Using human editorial decisions to make a better algorithm

Machine learning tools can make people smarter. The thing that makes the magic happen is the data we feed it, the source of information the mathematics turns into insights.

It’s not just social platforms and retailers and cars that can benefit from machine learning. Anyone working in media can get smarter if they have the right tools at hand, too.

In the case of news orgs it’s the choices editors make implicitly and explicitly that provide the training data for the kind of machine that will help publishers make better decisions.

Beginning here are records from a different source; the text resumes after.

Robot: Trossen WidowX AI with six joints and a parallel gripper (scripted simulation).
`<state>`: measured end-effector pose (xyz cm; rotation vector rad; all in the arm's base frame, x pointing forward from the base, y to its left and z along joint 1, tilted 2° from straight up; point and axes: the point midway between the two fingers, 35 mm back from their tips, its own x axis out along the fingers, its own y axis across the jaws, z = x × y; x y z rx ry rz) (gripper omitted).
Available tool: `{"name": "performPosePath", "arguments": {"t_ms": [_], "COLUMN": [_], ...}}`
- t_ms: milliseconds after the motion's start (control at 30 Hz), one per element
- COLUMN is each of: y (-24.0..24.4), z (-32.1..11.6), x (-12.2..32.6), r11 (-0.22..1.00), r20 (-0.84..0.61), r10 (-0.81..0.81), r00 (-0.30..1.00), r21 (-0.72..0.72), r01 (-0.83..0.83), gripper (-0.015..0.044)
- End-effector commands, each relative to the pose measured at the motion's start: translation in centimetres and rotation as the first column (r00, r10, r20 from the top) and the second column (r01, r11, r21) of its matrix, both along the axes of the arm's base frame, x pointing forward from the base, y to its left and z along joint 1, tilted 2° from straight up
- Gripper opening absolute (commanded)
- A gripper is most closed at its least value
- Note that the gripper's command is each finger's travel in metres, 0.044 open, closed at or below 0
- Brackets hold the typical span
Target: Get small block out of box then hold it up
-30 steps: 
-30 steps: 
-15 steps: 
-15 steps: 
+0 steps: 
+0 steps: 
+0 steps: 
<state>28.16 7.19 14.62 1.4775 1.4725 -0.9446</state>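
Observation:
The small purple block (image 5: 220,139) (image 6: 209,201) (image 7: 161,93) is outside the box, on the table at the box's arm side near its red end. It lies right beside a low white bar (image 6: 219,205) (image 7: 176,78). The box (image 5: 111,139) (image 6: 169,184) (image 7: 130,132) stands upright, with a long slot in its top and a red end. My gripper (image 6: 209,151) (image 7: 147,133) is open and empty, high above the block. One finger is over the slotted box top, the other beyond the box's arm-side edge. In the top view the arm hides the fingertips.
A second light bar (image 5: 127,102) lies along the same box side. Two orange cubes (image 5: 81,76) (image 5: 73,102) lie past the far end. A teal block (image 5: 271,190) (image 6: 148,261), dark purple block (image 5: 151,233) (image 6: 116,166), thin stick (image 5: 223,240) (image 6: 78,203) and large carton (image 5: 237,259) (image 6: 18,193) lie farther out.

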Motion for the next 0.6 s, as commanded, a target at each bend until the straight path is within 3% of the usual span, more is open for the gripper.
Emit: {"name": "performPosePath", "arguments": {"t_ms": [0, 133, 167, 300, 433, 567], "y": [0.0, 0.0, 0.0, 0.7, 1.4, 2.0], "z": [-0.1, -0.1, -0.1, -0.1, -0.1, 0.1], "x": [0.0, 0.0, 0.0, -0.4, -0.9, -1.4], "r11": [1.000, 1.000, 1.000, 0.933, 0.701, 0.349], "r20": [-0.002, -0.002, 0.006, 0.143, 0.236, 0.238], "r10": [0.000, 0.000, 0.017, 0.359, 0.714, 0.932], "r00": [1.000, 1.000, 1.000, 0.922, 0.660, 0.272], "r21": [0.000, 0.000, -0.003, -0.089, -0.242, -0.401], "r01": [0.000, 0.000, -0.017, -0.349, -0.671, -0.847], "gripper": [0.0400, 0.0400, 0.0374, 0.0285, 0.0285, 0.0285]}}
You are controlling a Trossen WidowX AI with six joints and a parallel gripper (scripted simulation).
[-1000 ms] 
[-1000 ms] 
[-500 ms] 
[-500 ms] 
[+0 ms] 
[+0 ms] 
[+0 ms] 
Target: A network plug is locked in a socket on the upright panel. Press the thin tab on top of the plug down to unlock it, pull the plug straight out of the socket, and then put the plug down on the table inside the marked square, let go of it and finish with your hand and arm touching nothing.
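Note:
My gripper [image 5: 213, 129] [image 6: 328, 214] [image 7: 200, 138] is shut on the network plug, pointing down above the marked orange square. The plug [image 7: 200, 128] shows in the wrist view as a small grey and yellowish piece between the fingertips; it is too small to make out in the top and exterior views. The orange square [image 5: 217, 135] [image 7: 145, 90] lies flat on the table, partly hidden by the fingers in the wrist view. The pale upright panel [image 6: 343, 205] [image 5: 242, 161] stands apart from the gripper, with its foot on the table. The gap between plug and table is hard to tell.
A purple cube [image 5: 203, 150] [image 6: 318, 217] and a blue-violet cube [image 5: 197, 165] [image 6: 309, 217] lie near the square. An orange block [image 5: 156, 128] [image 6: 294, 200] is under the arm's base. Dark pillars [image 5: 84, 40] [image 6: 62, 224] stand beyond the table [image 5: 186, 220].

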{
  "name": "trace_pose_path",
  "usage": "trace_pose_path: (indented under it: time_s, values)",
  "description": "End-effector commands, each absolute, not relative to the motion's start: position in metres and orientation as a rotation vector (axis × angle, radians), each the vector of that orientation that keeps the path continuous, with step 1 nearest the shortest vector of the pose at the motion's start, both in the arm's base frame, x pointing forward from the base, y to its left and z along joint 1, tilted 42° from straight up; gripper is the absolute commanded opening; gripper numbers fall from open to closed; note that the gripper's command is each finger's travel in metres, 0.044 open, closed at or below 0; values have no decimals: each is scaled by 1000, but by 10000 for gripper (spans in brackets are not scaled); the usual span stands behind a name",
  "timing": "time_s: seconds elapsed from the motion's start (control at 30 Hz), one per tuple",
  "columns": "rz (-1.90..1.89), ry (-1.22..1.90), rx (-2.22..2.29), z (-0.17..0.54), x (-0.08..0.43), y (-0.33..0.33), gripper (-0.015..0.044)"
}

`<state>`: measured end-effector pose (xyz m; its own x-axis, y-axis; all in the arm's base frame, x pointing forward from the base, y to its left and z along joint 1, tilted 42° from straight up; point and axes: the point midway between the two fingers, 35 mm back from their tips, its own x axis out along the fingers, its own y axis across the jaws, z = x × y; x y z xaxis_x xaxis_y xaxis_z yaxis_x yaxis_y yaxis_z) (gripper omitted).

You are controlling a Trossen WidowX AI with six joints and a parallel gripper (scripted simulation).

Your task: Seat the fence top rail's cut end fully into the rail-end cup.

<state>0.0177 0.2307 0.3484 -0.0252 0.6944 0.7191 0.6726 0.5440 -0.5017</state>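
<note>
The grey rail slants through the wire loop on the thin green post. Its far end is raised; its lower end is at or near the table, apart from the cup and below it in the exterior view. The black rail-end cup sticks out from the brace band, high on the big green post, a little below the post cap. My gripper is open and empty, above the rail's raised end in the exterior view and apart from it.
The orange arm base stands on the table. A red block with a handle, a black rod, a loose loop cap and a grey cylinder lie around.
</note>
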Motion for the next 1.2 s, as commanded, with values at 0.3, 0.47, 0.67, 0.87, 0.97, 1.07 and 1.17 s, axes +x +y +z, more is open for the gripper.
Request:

Kaleida has been tracking home page articles by leading publishers. CTO Graham Tackley has been developing systems for clustering similar stories together, capturing social media activity, monitoring how each publisher treats their stories, and rolling these and other inputs into a realtime picture of what matters right now in the media.

We have about 100k articles from the last few months and social signals and trending data for each one. Before even applying any kind of machine learning Graham has been discovering some surprising facts. Only about 5% of the articles promoted on publishers’ home pages earn over 2,000 engagements on Facebook. Articles about the US election perform equally well regardless of whether the headline is more about Trump or Clinton.


We take all this kind of information and run it through tools like IBM’s Watson APIs, Google’s entity extractor, the Aylien sentiment analysis API and Amazon’s Machine Learning web service, among others. We’ve been feeding it all into Elasticsearch which makes this much easier to do.

What have we learned?

Our initial research is designed to see what impact publishers’ editorial choices have on how well an article performs on social. So, we trained the algorithm to see those patterns first.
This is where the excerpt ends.